▶ [Exercise directions]
Return the records, each one exactly as written.

▶ [Source data]
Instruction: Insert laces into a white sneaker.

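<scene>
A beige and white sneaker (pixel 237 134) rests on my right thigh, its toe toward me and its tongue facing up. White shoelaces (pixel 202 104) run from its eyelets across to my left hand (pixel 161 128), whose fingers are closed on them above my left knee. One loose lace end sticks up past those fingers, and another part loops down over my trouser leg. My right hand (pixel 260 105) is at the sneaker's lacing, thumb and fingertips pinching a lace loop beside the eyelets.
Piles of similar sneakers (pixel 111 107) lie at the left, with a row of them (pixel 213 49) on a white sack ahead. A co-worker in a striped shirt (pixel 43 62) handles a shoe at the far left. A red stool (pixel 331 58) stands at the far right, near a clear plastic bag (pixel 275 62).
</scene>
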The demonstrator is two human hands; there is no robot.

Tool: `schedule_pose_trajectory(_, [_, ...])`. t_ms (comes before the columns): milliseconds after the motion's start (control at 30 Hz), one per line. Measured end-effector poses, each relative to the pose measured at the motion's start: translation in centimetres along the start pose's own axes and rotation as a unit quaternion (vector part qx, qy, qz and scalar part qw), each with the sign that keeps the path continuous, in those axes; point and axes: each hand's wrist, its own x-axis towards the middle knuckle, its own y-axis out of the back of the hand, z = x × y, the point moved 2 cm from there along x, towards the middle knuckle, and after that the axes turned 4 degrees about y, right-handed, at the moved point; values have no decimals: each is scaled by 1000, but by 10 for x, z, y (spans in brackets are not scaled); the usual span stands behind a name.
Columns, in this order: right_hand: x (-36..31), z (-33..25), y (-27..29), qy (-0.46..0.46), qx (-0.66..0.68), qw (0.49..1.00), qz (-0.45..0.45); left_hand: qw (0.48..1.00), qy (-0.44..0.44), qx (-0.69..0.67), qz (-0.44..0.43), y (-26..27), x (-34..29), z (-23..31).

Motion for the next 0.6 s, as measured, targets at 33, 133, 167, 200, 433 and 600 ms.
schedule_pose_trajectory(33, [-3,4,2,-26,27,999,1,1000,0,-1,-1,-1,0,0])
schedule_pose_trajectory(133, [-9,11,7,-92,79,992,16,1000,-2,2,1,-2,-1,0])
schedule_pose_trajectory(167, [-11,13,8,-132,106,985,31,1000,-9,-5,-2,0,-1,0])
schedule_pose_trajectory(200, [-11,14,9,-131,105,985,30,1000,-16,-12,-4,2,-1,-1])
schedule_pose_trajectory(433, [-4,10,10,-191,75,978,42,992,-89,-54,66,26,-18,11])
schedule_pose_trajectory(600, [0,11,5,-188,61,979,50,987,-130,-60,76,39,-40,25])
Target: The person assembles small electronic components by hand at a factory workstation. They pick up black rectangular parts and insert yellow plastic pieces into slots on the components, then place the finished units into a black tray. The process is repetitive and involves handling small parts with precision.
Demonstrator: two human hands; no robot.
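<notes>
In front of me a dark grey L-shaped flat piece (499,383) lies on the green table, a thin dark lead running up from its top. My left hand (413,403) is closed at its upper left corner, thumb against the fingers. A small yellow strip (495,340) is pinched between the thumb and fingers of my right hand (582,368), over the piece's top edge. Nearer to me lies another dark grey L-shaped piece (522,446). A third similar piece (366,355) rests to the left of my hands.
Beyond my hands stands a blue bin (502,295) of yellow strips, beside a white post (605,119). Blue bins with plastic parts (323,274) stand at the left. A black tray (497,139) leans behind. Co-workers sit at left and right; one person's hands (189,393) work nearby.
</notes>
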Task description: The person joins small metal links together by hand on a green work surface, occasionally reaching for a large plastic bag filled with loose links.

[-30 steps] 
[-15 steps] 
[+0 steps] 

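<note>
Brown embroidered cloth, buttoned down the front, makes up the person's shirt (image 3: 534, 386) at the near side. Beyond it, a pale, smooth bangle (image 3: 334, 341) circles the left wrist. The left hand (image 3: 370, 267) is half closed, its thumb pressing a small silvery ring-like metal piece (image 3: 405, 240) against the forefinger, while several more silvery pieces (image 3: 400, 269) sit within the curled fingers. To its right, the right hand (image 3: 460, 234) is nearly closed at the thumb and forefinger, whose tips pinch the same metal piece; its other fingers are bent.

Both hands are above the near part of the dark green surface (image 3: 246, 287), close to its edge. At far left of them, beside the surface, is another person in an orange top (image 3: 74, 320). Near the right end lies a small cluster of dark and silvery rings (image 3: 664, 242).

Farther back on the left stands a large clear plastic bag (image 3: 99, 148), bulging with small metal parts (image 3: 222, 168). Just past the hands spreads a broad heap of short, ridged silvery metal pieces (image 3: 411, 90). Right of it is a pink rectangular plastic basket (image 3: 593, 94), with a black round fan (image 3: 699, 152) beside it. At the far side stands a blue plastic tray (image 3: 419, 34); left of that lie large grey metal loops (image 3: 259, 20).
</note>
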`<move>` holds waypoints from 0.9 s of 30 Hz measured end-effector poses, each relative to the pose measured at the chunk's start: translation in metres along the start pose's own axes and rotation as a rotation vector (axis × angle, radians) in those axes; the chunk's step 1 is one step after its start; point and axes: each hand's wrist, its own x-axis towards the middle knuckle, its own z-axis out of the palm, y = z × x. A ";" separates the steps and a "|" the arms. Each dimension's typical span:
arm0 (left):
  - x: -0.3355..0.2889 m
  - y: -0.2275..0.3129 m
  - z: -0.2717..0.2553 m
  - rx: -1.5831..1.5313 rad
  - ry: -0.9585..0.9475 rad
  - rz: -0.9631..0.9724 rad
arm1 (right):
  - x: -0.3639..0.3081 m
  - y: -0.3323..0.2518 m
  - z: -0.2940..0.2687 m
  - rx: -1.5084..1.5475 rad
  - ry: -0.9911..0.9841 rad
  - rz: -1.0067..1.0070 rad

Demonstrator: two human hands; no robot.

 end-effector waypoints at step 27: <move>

▶ [Task response]
Instruction: Insert laces into a white sneaker.

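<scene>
A beige and white sneaker (pixel 237 134) rests on my right thigh, its toe toward me and its tongue facing up. White shoelaces (pixel 202 104) run from its eyelets across to my left hand (pixel 161 128), whose fingers are closed on them above my left knee. One loose lace end sticks up past those fingers, and another part loops down over my trouser leg. My right hand (pixel 260 105) is at the sneaker's lacing, thumb and fingertips pinching a lace loop beside the eyelets.
Piles of similar sneakers (pixel 111 107) lie at the left, with a row of them (pixel 213 49) on a white sack ahead. A co-worker in a striped shirt (pixel 43 62) handles a shoe at the far left. A red stool (pixel 331 58) stands at the far right, near a clear plastic bag (pixel 275 62).
</scene>
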The demonstrator is two human hands; there is no robot.

Tool: `schedule_pose_trajectory(_, [_, ...])`. t_ms (comes before the columns): milliseconds after the motion's start (control at 30 Hz), one per line. Measured end-effector poses, each relative to the pose measured at the motion's start: translation in centimetres along the start pose's own axes and rotation as a unit quaternion (vector part qx, qy, qz and scalar part qw), each with the sign that keeps the path continuous, in those axes; point and axes: each hand's wrist, its own x-axis towards the middle knuckle, its own y-axis out of the back of the hand, z = x × y, the point moved 2 cm from there along x, towards the middle knuckle, and after that the axes turned 4 degrees about y, right-handed, at the moved point; values have no decimals: each is scaled by 1000, but by 10 for x, z, y (spans in brackets are not scaled); the usual span stands behind a name.
Columns, in this order: right_hand: x (-36..31), z (-33..25), y (-27..29), qy (-0.46..0.46), qx (-0.66..0.68), qw (0.49..1.00), qz (-0.45..0.45); left_hand: qw (0.48..1.00), qy (-0.44..0.44), qx (-0.69..0.67), qz (-0.44..0.43), y (-26..27), x (-34..29), z (-23..31).

Motion for the next 0.6 s, as measured, targets at 33, 133, 167, 200, 433 and 600 ms.
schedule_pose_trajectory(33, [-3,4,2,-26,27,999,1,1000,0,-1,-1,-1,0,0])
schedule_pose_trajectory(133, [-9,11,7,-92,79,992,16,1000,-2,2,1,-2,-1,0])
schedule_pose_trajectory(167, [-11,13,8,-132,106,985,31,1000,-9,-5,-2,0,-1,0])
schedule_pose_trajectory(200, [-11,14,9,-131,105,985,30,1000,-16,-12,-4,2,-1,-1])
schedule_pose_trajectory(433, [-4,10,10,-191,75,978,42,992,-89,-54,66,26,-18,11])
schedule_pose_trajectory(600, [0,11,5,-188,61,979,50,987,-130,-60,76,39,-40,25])
Target: The person assembles small electronic components by hand at a factory workstation. They pick up black rectangular parts and insert yellow plastic pieces into slots on the components, then place the finished units into a black tray. The process is repetitive and involves handling small parts with precision.
Demonstrator: two human hands; no robot.
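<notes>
In front of me a dark grey L-shaped flat piece (499,383) lies on the green table, a thin dark lead running up from its top. My left hand (413,403) is closed at its upper left corner, thumb against the fingers. A small yellow strip (495,340) is pinched between the thumb and fingers of my right hand (582,368), over the piece's top edge. Nearer to me lies another dark grey L-shaped piece (522,446). A third similar piece (366,355) rests to the left of my hands.
Beyond my hands stands a blue bin (502,295) of yellow strips, beside a white post (605,119). Blue bins with plastic parts (323,274) stand at the left. A black tray (497,139) leans behind. Co-workers sit at left and right; one person's hands (189,393) work nearby.
</notes>
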Task description: The person joins small metal links together by hand on a green work surface, occasionally reaching for a large plastic bag filled with loose links.

[-30 steps] 
[-15 steps] 
[+0 steps] 

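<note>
Brown embroidered cloth, buttoned down the front, makes up the person's shirt (image 3: 534, 386) at the near side. Beyond it, a pale, smooth bangle (image 3: 334, 341) circles the left wrist. The left hand (image 3: 370, 267) is half closed, its thumb pressing a small silvery ring-like metal piece (image 3: 405, 240) against the forefinger, while several more silvery pieces (image 3: 400, 269) sit within the curled fingers. To its right, the right hand (image 3: 460, 234) is nearly closed at the thumb and forefinger, whose tips pinch the same metal piece; its other fingers are bent.

Both hands are above the near part of the dark green surface (image 3: 246, 287), close to its edge. At far left of them, beside the surface, is another person in an orange top (image 3: 74, 320). Near the right end lies a small cluster of dark and silvery rings (image 3: 664, 242).

Farther back on the left stands a large clear plastic bag (image 3: 99, 148), bulging with small metal parts (image 3: 222, 168). Just past the hands spreads a broad heap of short, ridged silvery metal pieces (image 3: 411, 90). Right of it is a pink rectangular plastic basket (image 3: 593, 94), with a black round fan (image 3: 699, 152) beside it. At the far side stands a blue plastic tray (image 3: 419, 34); left of that lie large grey metal loops (image 3: 259, 20).
</note>
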`<move>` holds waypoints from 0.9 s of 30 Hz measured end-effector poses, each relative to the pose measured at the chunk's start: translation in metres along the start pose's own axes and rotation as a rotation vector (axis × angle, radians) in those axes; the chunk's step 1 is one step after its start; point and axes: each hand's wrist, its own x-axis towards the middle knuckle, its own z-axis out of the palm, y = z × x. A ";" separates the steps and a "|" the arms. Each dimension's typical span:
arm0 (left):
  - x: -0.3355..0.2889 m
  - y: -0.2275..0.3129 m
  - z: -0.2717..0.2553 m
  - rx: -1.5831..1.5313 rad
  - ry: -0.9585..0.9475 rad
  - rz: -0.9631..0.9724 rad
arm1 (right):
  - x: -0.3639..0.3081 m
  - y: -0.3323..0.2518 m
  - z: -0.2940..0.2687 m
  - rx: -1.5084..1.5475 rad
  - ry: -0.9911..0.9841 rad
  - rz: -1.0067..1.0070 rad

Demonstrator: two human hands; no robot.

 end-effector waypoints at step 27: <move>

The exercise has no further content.